Long-Term Prognosis of Patients With Takotsubo Syndrome.

J Am Coll Cardiol 2018 08;72(8):874-882

Deutsches Herzzentrum München, Technische Universität München, Munich, Germany; DZHK (German Centre for Cardiovascular Research), partner site Munich Heart Alliance, Munich, Germany.

Background: Prognosis of Takotsubo syndrome (TTS) remains controversial due to scarcity of available data. Additionally, the effect of the triggering factors remains elusive.

Objectives: This study compared prognosis between TTS and acute coronary syndrome (ACS) patients and investigated short- and long-term outcomes in TTS based on different triggers.

Methods: Patients with TTS were enrolled from the International Takotsubo Registry.
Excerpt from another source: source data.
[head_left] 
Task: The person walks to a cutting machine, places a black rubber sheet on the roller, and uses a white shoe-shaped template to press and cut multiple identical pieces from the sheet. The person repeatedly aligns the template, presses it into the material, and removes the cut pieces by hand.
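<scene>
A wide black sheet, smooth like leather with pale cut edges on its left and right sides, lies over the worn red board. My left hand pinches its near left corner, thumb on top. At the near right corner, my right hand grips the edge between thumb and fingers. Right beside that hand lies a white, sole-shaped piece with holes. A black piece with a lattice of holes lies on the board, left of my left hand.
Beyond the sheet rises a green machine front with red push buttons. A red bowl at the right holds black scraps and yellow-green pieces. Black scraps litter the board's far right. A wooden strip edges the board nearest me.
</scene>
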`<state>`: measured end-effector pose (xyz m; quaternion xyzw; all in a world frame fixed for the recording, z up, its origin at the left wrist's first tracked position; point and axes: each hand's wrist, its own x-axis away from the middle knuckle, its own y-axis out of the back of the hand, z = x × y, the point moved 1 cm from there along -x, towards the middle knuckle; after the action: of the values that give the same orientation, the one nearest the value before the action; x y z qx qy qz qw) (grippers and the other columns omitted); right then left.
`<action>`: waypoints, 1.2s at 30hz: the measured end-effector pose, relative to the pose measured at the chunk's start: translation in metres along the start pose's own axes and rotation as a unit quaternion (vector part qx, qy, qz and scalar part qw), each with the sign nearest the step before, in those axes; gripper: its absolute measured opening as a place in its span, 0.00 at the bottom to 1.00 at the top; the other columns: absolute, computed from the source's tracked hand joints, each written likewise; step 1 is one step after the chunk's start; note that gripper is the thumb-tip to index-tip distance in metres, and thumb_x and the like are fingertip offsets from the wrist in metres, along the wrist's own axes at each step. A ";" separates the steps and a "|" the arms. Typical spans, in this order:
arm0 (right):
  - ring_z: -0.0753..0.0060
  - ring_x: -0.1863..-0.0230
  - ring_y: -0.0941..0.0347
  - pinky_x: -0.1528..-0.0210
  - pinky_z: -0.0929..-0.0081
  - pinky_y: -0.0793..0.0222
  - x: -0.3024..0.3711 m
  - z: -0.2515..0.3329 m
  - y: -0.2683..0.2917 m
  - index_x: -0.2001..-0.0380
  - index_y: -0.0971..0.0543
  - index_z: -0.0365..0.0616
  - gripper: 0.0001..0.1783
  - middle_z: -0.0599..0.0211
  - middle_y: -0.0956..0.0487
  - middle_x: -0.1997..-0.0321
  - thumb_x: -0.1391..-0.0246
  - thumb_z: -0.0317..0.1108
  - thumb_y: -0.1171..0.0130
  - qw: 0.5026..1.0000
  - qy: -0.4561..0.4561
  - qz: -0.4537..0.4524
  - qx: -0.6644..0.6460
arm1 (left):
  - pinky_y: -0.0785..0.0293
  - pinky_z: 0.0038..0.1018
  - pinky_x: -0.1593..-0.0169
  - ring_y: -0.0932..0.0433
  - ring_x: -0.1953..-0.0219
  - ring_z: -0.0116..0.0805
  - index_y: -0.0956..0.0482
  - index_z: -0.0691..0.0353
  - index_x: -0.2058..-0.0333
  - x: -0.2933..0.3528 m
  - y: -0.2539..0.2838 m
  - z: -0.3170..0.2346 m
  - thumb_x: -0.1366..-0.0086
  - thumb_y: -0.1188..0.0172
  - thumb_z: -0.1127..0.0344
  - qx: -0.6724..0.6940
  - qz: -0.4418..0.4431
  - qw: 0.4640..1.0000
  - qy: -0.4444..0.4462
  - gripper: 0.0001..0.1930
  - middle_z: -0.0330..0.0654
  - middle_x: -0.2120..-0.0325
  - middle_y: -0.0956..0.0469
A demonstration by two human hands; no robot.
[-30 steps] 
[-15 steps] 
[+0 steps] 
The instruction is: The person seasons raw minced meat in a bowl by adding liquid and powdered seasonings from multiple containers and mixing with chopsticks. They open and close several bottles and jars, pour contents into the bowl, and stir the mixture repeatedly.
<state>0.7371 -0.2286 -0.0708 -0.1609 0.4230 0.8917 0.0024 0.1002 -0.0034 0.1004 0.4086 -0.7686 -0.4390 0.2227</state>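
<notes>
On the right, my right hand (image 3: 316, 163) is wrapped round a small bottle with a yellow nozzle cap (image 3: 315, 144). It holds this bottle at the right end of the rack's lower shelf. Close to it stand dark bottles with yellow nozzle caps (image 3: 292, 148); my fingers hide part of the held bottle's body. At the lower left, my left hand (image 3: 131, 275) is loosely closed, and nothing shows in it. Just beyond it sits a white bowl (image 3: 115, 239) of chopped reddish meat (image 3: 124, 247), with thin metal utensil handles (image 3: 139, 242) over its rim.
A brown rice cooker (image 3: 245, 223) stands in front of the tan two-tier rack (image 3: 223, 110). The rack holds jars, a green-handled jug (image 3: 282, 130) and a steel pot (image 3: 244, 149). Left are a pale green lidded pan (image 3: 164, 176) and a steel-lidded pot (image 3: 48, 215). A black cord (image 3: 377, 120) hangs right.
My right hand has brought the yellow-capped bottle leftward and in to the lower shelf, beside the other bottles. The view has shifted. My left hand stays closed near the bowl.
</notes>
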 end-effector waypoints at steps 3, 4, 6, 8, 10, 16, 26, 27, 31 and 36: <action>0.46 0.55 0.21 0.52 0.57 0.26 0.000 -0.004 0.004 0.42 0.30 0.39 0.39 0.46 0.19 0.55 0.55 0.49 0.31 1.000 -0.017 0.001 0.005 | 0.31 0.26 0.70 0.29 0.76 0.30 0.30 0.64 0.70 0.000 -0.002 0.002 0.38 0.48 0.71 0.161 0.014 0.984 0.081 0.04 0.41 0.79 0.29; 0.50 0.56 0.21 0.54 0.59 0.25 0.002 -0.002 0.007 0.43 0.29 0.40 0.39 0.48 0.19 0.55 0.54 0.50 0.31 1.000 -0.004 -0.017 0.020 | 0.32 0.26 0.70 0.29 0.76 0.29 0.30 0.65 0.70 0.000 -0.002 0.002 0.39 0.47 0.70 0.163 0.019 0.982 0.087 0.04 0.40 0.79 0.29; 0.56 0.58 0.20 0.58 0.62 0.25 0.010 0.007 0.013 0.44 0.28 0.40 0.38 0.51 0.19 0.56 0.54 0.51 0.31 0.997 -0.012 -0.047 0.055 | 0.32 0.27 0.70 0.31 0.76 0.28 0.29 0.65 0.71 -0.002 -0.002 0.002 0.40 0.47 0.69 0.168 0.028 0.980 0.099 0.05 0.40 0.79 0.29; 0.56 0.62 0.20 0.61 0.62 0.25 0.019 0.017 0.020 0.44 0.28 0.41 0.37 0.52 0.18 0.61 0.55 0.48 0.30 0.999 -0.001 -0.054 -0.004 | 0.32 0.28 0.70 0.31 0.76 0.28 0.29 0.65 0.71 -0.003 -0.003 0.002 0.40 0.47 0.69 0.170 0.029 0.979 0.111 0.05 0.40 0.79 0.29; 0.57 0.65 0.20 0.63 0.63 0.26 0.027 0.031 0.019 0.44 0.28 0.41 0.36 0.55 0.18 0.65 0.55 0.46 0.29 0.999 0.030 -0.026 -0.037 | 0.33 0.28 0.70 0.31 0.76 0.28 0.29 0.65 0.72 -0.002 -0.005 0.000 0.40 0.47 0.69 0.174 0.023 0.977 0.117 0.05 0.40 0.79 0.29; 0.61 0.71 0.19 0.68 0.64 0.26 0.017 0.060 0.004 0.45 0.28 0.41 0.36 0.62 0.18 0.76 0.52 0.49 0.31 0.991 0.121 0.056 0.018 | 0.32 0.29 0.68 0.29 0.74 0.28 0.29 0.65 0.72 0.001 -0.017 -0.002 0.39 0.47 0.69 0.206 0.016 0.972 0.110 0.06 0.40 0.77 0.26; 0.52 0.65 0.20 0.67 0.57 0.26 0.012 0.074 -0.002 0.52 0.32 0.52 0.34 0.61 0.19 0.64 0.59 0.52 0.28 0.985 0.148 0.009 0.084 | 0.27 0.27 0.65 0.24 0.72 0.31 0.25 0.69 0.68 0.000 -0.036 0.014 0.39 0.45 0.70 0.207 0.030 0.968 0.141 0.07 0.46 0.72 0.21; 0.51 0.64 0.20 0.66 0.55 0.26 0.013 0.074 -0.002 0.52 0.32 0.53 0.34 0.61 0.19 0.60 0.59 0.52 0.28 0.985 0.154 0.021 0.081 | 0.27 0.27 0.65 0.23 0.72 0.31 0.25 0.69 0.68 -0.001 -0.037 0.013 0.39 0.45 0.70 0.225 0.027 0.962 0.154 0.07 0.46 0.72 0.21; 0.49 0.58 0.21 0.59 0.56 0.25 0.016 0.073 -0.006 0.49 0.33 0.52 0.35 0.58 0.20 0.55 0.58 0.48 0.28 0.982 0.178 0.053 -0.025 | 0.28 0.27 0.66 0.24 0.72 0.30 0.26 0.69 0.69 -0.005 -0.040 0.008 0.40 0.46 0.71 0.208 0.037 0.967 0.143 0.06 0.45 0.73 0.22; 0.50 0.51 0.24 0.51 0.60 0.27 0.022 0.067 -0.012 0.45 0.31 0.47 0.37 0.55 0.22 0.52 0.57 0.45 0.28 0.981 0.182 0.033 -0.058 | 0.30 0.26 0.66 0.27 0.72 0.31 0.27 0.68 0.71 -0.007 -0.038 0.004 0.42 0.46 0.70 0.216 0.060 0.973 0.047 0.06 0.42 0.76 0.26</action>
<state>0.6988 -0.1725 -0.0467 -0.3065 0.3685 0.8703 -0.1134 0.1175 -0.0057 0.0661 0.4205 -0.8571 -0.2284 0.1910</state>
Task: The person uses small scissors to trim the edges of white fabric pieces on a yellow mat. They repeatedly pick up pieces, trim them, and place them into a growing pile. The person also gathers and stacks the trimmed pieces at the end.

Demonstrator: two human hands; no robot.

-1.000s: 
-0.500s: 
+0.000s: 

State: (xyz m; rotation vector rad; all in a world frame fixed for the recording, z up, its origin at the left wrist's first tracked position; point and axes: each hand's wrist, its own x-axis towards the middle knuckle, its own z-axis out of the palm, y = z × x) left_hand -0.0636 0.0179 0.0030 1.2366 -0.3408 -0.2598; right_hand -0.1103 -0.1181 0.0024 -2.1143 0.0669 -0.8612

Long-term mortality of patients with TTS was compared to an age- and sex-matched cohort of patients with ACS. In addition, short- and long-term outcomes were compared between different groups according to triggering conditions.

Results: Overall, TTS patients had a comparable long-term mortality risk with ACS patients. Of 1,613 TTS patients, an emotional trigger was detected in 485 patients (30%). Of 630 patients (39%) related to physical triggers, 98 patients (6%) had acute neurologic disorders, while in the other 532 patients (33%), physical activities, medical conditions, or procedures were the triggering conditions. The remaining 498 patients (31%) had no identifiable trigger. TTS patients related to physical stress showed higher mortality rates than ACS patients during long-term follow-up, whereas patients related to emotional stress had better outcomes compared with ACS patients.

Conclusions: Overall, TTS patients had long-term outcomes comparable to age- and sex-matched ACS patients. Also, we demonstrated that TTS can either be benign or a life-threating condition depending on the inciting stress factor. We propose a new classification based on triggers, which can serve as a clinical tool to predict short- and long-term outcomes of TTS. (International Takotsubo Registry [InterTAK Registry]; NCT01947621).